## [Data shown]
· · ·

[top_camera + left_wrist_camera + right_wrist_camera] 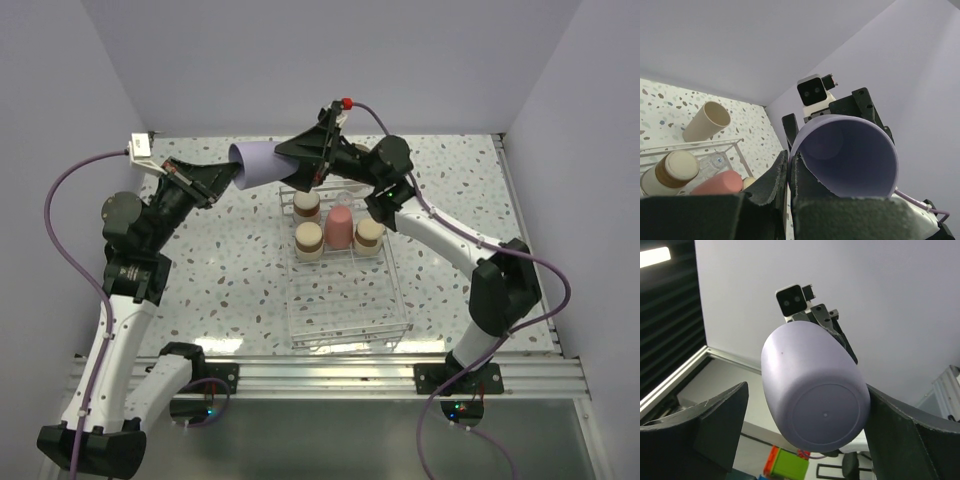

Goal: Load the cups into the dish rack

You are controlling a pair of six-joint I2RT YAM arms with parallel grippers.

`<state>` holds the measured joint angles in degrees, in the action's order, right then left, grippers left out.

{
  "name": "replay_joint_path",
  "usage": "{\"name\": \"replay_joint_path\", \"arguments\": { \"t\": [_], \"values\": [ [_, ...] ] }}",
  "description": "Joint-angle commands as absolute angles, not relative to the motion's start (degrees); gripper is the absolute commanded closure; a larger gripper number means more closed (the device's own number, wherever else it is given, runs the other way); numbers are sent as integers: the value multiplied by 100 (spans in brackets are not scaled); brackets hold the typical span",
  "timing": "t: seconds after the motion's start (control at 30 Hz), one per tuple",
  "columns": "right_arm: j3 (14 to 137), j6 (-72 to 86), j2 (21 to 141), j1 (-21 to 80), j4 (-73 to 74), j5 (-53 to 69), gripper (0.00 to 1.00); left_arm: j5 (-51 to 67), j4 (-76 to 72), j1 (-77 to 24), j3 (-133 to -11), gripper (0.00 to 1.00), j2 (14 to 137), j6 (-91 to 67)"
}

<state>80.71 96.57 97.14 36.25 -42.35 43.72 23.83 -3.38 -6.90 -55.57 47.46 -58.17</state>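
Observation:
A lavender cup hangs on its side in the air behind the dish rack. My left gripper is shut on its rim; in the left wrist view the pads pinch the wall beside the cup's mouth. My right gripper is open around the cup's base, its right finger at the cup's side, the left one apart. In the rack stand three brown-grey cups and a coral-red cup. A beige cup lies on the table behind the rack.
A tiny clear cup sits inside the rack near its back wire wall. The two arms meet over the rack's back end. White walls enclose the speckled table on the left, back and right.

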Motion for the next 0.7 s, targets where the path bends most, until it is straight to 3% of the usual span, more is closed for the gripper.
{"name": "replay_joint_path", "arguments": {
  "t": [0.0, 0.1, 0.33, 0.5, 0.53, 0.6, 0.63, 0.67],
  "values": [
    [7945, 10528, 9747, 3621, -5517, 4096, 10, 2312, -536, -712, -5485, 100, 4685, -5924],
    [7954, 10933, 9923, 3612, -6081, 4017, 24, 2285, -527, -712, -5397, 100, 4658, -5950],
    [8103, 10775, 9941, 3612, -5845, 4166, 60, 2268, -343, -712, -5361, 100, 4719, -5907],
    [8086, 10574, 9897, 3612, -5643, 4288, 83, 2311, -88, -712, -5458, 77, 4799, -5748],
    [8086, 10512, 9879, 3612, -5477, 4324, 86, 2303, -18, -712, -5562, 67, 4851, -5618],
    [8077, 10354, 9844, 3621, -5353, 4368, 89, 2285, 377, -712, -5712, 60, 4922, -5468],
    [8060, 10310, 9835, 3612, -5239, 4412, 90, 2268, 474, -712, -5843, 47, 4974, -5319],
    [8068, 10205, 9809, 3612, -5177, 4438, 91, 2259, 631, -712, -5906, 41, 4992, -5248]
  ]
}}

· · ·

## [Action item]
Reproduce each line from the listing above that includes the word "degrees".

## [Written solution]
`<state>` holds the measured joint angles in degrees, in the action's order, right then left, grippers left out.
  "description": "Joint-angle commands as absolute angles, not relative to the motion's start (degrees); gripper is the absolute commanded closure; a larger gripper number means more closed (the device's own number, wherever else it is given, runs the other way); numbers are sent as integers: the value multiplied by 100 (spans in brackets are not scaled); brackets hold the typical span",

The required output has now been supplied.